* _Dataset content_
---
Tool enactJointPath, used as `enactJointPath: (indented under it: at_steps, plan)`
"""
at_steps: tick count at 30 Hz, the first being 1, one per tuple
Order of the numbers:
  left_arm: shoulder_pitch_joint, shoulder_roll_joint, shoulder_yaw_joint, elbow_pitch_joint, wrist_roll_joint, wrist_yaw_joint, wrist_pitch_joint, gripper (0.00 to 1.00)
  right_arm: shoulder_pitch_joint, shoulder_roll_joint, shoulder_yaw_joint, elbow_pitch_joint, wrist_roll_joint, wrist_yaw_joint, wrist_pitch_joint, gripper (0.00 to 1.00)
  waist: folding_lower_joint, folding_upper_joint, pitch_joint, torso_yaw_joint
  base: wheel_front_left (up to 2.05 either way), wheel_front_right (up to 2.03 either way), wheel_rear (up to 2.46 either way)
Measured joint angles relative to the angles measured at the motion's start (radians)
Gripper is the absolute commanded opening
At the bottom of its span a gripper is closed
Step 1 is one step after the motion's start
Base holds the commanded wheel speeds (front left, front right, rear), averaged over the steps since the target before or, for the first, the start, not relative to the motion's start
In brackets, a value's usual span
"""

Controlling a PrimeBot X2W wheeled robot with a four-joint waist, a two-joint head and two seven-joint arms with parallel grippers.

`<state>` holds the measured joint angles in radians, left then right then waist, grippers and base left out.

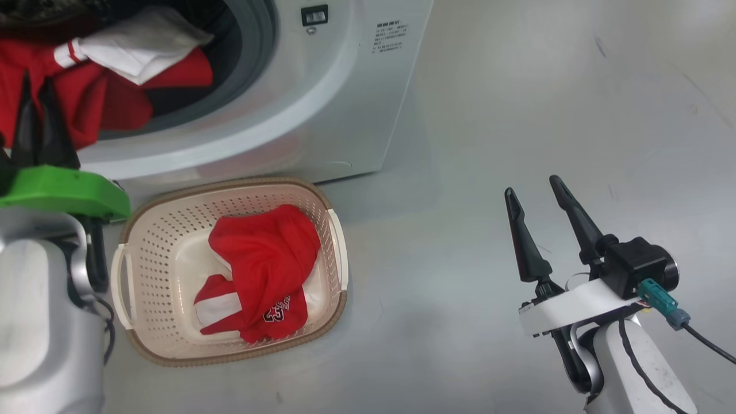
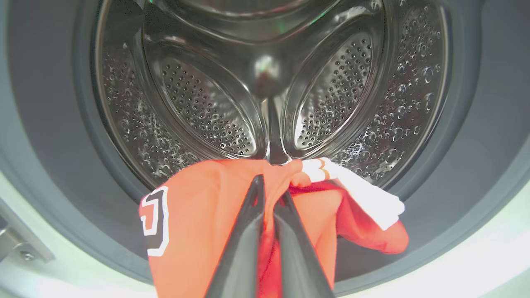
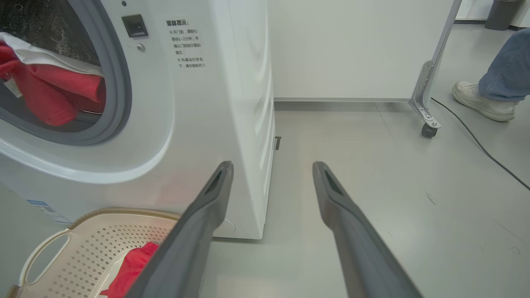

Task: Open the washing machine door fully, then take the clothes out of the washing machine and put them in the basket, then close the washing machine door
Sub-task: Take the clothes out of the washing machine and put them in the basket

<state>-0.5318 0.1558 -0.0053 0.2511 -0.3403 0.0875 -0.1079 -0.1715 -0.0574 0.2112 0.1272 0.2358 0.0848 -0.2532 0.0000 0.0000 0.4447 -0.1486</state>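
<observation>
The washing machine [image 1: 322, 86] stands open at the upper left; the washing machine door is out of view. Red and white clothes [image 1: 115, 86] spill over its grey gasket, with a white piece [image 1: 138, 46] on top. My left gripper [image 1: 37, 80] is at the mouth, shut on a red jersey [image 2: 198, 215] in front of the steel drum [image 2: 198, 107]. The basket [image 1: 230, 185] sits on the floor below the opening and holds another red jersey [image 1: 264, 259]. My right gripper [image 1: 532, 187] hangs open over bare floor to the right, holding nothing.
In the right wrist view, a person's shoe and jeans leg [image 3: 480, 101] are at the far right. Near them are a caster [image 3: 428, 130] of a wheeled frame and a black cable [image 3: 476, 140] on the floor. A white wall panel stands behind.
</observation>
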Motion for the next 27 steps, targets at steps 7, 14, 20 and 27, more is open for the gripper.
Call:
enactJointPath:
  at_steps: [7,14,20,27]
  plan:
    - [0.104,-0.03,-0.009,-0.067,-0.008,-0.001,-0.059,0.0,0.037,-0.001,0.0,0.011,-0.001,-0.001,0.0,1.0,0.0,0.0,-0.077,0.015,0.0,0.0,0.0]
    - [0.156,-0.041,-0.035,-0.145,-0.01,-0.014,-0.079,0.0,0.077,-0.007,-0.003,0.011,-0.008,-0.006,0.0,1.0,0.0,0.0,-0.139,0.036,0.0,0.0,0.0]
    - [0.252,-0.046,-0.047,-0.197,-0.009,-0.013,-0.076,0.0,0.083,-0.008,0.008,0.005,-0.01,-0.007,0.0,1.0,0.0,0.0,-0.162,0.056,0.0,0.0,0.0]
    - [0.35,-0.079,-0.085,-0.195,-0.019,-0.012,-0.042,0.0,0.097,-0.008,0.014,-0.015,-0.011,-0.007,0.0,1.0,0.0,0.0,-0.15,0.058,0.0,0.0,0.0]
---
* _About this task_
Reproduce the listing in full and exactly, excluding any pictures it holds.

* _Response box_
Tool enactJointPath, used as `enactJointPath: (indented under it: at_steps, plan)`
"""
at_steps: tick count at 30 Hz, the first being 1, one per tuple
Order of the numbers:
  left_arm: shoulder_pitch_joint, shoulder_roll_joint, shoulder_yaw_joint, elbow_pitch_joint, wrist_roll_joint, wrist_yaw_joint, wrist_pitch_joint, gripper (0.00 to 1.00)
  right_arm: shoulder_pitch_joint, shoulder_roll_joint, shoulder_yaw_joint, elbow_pitch_joint, wrist_roll_joint, wrist_yaw_joint, wrist_pitch_joint, gripper (0.00 to 1.00)
  waist: folding_lower_joint, folding_upper_joint, pitch_joint, torso_yaw_joint
  base: wheel_front_left (up to 2.05 either way), wheel_front_right (up to 2.03 either way), wheel_rear (up to 2.46 either way)
Measured joint angles relative to the angles measured at the motion's start (radians)
Gripper is the absolute commanded opening
At the bottom of its span a gripper is closed
Step 1 is one step after the motion's start
Base holds the commanded wheel speeds (front left, front right, rear), averaged over the steps since the target before or, for the first, the start, not relative to the motion's start
In brackets, a value's usual span
"""

Controlling a PrimeBot X2W wheeled robot with a four-joint waist, a two-joint head and two seven-joint arms with parallel grippers.

`<state>` holds the measured joint angles in radians, left then right then waist, grippers and base left out.


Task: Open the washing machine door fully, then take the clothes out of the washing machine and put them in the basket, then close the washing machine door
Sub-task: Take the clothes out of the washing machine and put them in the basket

<state>-0.5318 0.1558 -0.0053 0.2511 -0.3403 0.0875 -0.1079 -0.1715 -0.0574 0.2112 0.1272 0.2358 0.0848 -0.2532 0.0000 0.0000 0.4447 -0.1486</state>
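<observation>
The washing machine [image 1: 322, 86] stands open at the upper left; the washing machine door is out of view. Red and white clothes [image 1: 115, 86] spill over its grey gasket, with a white piece [image 1: 138, 46] on top. My left gripper [image 1: 37, 80] is at the mouth, shut on a red jersey [image 2: 198, 215] in front of the steel drum [image 2: 198, 107]. The basket [image 1: 230, 185] sits on the floor below the opening and holds another red jersey [image 1: 264, 259]. My right gripper [image 1: 532, 187] hangs open over bare floor to the right, holding nothing.
In the right wrist view, a person's shoe and jeans leg [image 3: 480, 101] are at the far right. Near them are a caster [image 3: 428, 130] of a wheeled frame and a black cable [image 3: 476, 140] on the floor. A white wall panel stands behind.
</observation>
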Motion for the next 27 steps, targets at steps 7, 14, 20 and 27, more is open for the gripper.
Call:
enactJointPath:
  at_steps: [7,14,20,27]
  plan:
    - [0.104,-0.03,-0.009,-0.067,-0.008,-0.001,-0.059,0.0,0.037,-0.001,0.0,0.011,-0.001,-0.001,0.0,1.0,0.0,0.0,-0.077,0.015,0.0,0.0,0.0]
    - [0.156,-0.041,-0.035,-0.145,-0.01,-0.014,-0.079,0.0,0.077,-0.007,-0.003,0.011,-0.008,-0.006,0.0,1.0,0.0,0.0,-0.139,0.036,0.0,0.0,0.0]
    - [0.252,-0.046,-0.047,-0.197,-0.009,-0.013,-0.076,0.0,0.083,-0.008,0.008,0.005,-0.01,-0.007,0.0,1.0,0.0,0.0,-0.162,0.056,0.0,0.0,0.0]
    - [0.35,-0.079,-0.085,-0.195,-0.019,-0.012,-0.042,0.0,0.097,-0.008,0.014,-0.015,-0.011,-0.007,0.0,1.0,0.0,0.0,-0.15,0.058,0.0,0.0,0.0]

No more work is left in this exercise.